Por vários anos, subsistiu um nível muito baixo de recuperação de activos desviados pela prática de crimes de corrupção e conexos em Moçambique, principalmente os de natureza económico-financeira. Num passado recente, a Procuradoria-Geral da República, de forma sistemática, vinha reclamando a necessidade de ser elaborada e aprovada uma lei para tornar mais efectivo o processo de recuperação de activos. Em 2021 a lei em causa foi aprovada pela Assembleia da República (Lei n.° 13/2020, de 23 de Dezembro – Lei de Perda Alargada de Bens, Recuperação e Gestão de Activos a Favor do Estado). Deste modo, o instrumento jurídico específico, que era reclamado e cuja falta servia para justificar o muito baixo nível de recuperação de activos, já existe e está em vigor.
Este passo importantíssimo no combate à corrupção retira a desculpa para inviabilizar o incremento do volume de recuperação de activos ilicitamente desviados dos cofres públicos. É que, modernamente, para que o combate à corrupção seja eficaz, é necessário que os agentes deste tipo legal de crime e infracções conexas sejam privados do produto ou vantagem de que directa ou indirectamente, se tenham beneficiado, bem como dos seus frutos, o que pressupõe um regime jurídico eficaz de recuperação de activos.
A par da existência de uma lei específica, é importante que sejam aprimorados os mecanismos de investigação visando tornar o processo de recuperação de activos eficaz. Pelo que, se a investigação visando punir os agentes do crime e recuperar os activos ilicitamente desviados apresentar fragilidades, a lei em causa transformar-se-á num mero instrumento decorativo na paisagem jurídica moçambicana.
Neste sentido, a criação dos dois gabinetes especializados, designadamente: um para fazer a recuperação de activos e outro para fazer a sua gestão; constitui outro passo importantíssimo para conferir eficácia ao amplo e complexo processo referente à identificação, à apreensão, ao confisco e ao encaminhamento dos bens ao gabinete responsável pela sua administração/gestão.
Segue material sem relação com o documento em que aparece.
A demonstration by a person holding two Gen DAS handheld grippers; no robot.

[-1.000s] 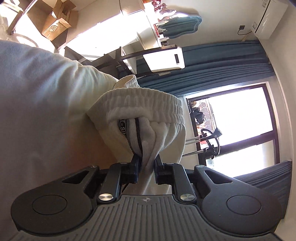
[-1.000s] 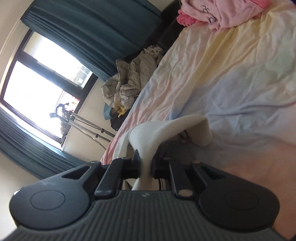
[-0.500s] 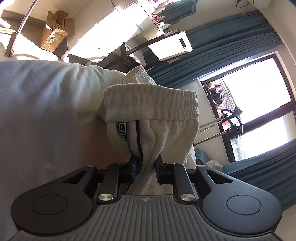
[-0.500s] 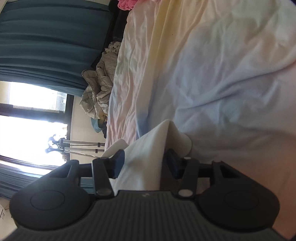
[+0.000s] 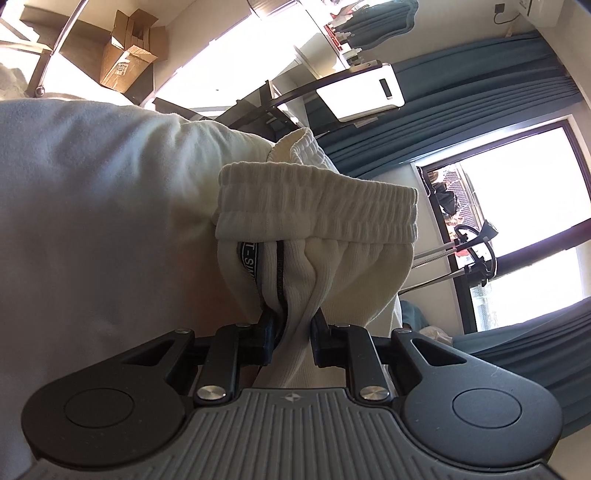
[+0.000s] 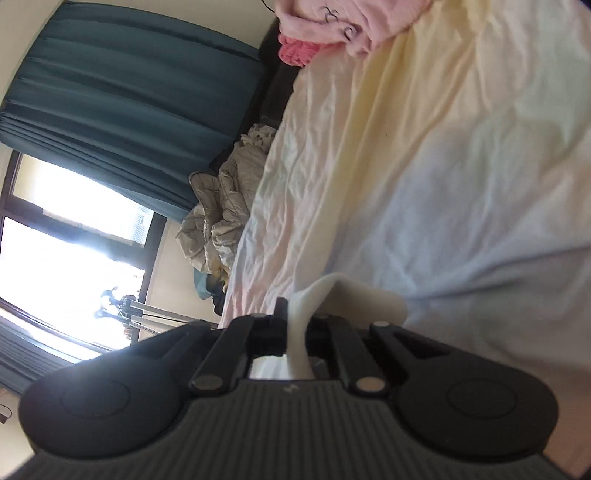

Neste sentido, é fundamental que estes dois gabinetes sejam compostos por especialistas/peritos em diversas áreas, para que, em termos práticos, possam ser obtidos resultados satisfatórios e que contribuam para dissuadir potenciais agentes dos crimes de corrupção e conexos de se envolverem na sua prática. Uma eficiente e eficaz recuperação de activos também serviria para mostrar aos agentes dos crimes que a sua prática não compensa, atendendo que a par da recuperação de activos, os mesmos devem ser privados de liberdade.
O Gabinete Central de Combate à Corrupção (GCCC), através do seu porta-voz informou que o crime de desvio de fundos públicos, causou grande prejuízo em 2020, por causa da fragilidade das infraestruturas sociais, agudizada pelo contexto da Covid–19, fazendo com que no ano em causa, o Estado fosse lesado em cerca de 1. 3 bilião de Meticais. Não há dúvida que as acções, principalmente do Gabinete de Recuperação de activos, mostram- se cruciais para reduzir o “gap”entre os valores desviados e os efectivamente recuperados1. Do valor desviado, não foi referido o montante que terá sido recuperado.
Neste sentido, é importante referir que 2021 será um ano decisivo para testar se o baixo nível de recuperação de activos era originado pela falta de uma lei específica para o efeito, ou se existem outras razões que justificam o fracasso até agora observado. Cabe ao Governo criar as condições necessárias para que os dois gabinetes acima referidos funcionem de forma adequada.
Alea Jacta Est, ou seja, os dados estão lançados. Agora é necessário quesejamproduzidosresultadosqueconfirmem,atéagora,teoria de que a falta de uma lei específica de recuperação de activos é que constituía o principal entrave ao reduzido número de bens e activos recuperados.
P.S – Especial atenção no processo conducente à recuperação de activos deverá ser conferida ao crime de branqueamento de capitais, atendendo que os bens desviados acabam sendo lavados, muitas vezes até no estrangeiro, o que vai exigir deste gabinete o recurso aos princípios e procedimentos da cooperação jurídica e judiciária internacional em matéria penal, já previstos na Lei n.° 21/2019, de 11 de Novembro.